Education is antidote for venom at SFSU

Sign up for Weekday J and get the latest on what's happening in the Jewish Bay Area.

San Francisco State University has received a lot of publicity in the last few weeks. While much of it is positive, there is also the familiar story: A hate-monger shows up, waves a swastika, rants about how Jews are vermin and that they control the world, suggests that all whites are devils and that gay people are evil. On the radio and on TV, there is the usual flurry of attention that hate speech brings.

And because public universities in California fought long and hard to ensure free speech, this mean-spirited, terrible speech can be heard.

When Khalid Muhammad comes to town and spills his hate and deceit, it is easy to feel despair. That's the problem: to overcome the sense that nothing will ever change, that racism is insurmountable, that no one can be trusted. But we must overcome this hate. We cannot let it overwhelm us.

If you turned away from the cameras last week, other powerful, steady, quiet voices were on campus the day the hate-monger came, and the next day and the next. In nearby classrooms, students of all ages and backgrounds were hard at work.

More than 40 students took their Modern Hebrew final; 50 took their final in the origins of Judaism, Christianity and Islam; 30 finished their class in the Hebrew Bible; 20 were working on their term papers in Jewish Ethics and Morality. And more than 150 more, in classes on the Holocaust in the history, literature and film departments, were learning exactly how hating the Jews and denying their humanity cascaded into genocide.

Russian immigrants — graduate students mastering their new language, English — were writing about the oppression they suffered in the past. Philosophy students were opening the pages of the Talmud to prepare for their last class. A lecture series on Zionism was being offered for the first time on the SFSU campus.

With dedication, exacting scholarship and passion, faculty in the quickly growing Jewish studies program are teaching about race, class, gender and power. And students are learning and listening, arguing and analyzing.

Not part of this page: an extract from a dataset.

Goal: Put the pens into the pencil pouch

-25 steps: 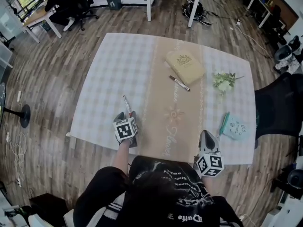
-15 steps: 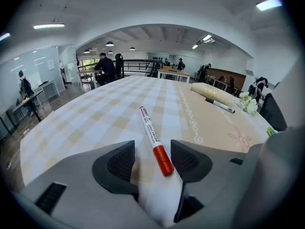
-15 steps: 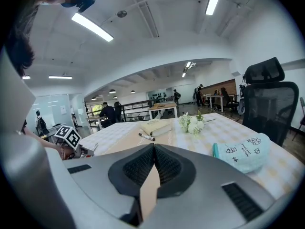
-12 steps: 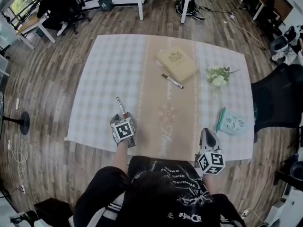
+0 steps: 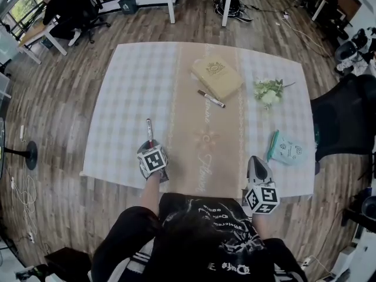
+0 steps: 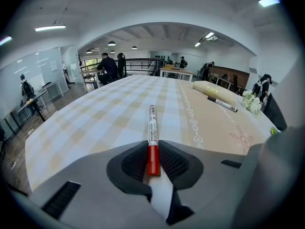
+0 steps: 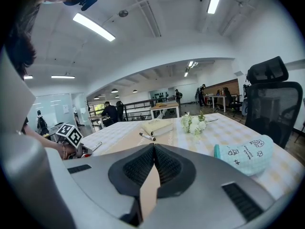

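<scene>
A red-capped marker pen (image 6: 152, 132) lies on the checked tablecloth (image 5: 129, 87), pointing away from me. My left gripper (image 6: 153, 163) has just been closing, and its pads now press on the pen's red end. From the head view, that pen (image 5: 149, 131) sticks out ahead of the left gripper (image 5: 151, 145). A black pen (image 5: 211, 98) lies mid-table beside a tan book (image 5: 216, 77). The teal pencil pouch (image 5: 288, 151) sits at the right, ahead of my right gripper (image 5: 254, 165). The right gripper (image 7: 153, 149) is shut with nothing in it, near the front edge.
White flowers (image 5: 268, 93) lie right of the book. A black office chair (image 5: 343, 122) stands off the table's right side. The person's body fills the near edge. Desks, chairs and seated people are in the room beyond the table.
The red pen has swung a little and now points straighter away from the left gripper. The right gripper has hardly moved.
</scene>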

A new class about blacks and Jews in the media explored the mythology of hate: how extremists explain complex despair and social upsets by pointing to the Jews, or the blacks or immigrants. We studied how any public fight between blacks and Jews makes the front page again and again. We allowed for the frankest of exchanges in class, for a full airing of all charges.

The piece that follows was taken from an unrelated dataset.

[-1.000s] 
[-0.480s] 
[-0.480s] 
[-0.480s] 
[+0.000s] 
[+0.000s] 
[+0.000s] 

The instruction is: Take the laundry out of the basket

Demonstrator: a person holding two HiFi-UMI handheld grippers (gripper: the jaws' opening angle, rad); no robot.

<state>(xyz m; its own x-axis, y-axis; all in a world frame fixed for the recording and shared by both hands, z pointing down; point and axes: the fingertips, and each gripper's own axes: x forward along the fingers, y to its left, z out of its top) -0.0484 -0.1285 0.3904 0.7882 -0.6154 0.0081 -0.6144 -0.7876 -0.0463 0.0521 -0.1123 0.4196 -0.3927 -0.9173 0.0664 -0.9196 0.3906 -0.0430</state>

Stating your opinions directly to the student beside you, not shouting them randomly into the air and walking away, turns out to be very complicated.

Last fall, the class heard from members of The Isaiah Project, a group of African-American and Jewish community leaders who have decided to work together on addressing the relationship between two communities that have much history and many values in common.

Of course, it is harder to hear these voices: Hate makes the headlines; not so the sudden, extraordinary miracles that ordinary friendship can bring. To best combat the blindness of hate, one must really see another human being's story, to see real differences but also the real possibility of solidarity.

Democracy is a lot of hard work. If we want to keep it alive at SFSU, at least three things must happen.

First, we need the strong support of the university administration, and we have it. President Robert Corrigan has been an outspoken and consistent opponent of the words and actions of hate.

Second, the response to hate speech must be far broader. Not only Jewish voices should speak out against it, but also a robust coalition of all churches, as well as gay activists, spokespersons for peace and justice, and all who hate bigotry.

Third, we as a community must never to give up on the 20,000-plus students at SFSU who did not go to hear the hate speech — and the hundreds who wrote, called or spoke to us in the Jewish studies program and Hillel to make sure we knew we were not alone.

Finally, the best answer to hatred must be the knowledge that we will overcome it. And we will teach the richness, complexity and variety of the Jewish experience and the relationship between that experience and the larger social polity we share.

Last week we decided that the best "demonstration" of Jewish resistance to bigotry was a university community that is committed to teaching.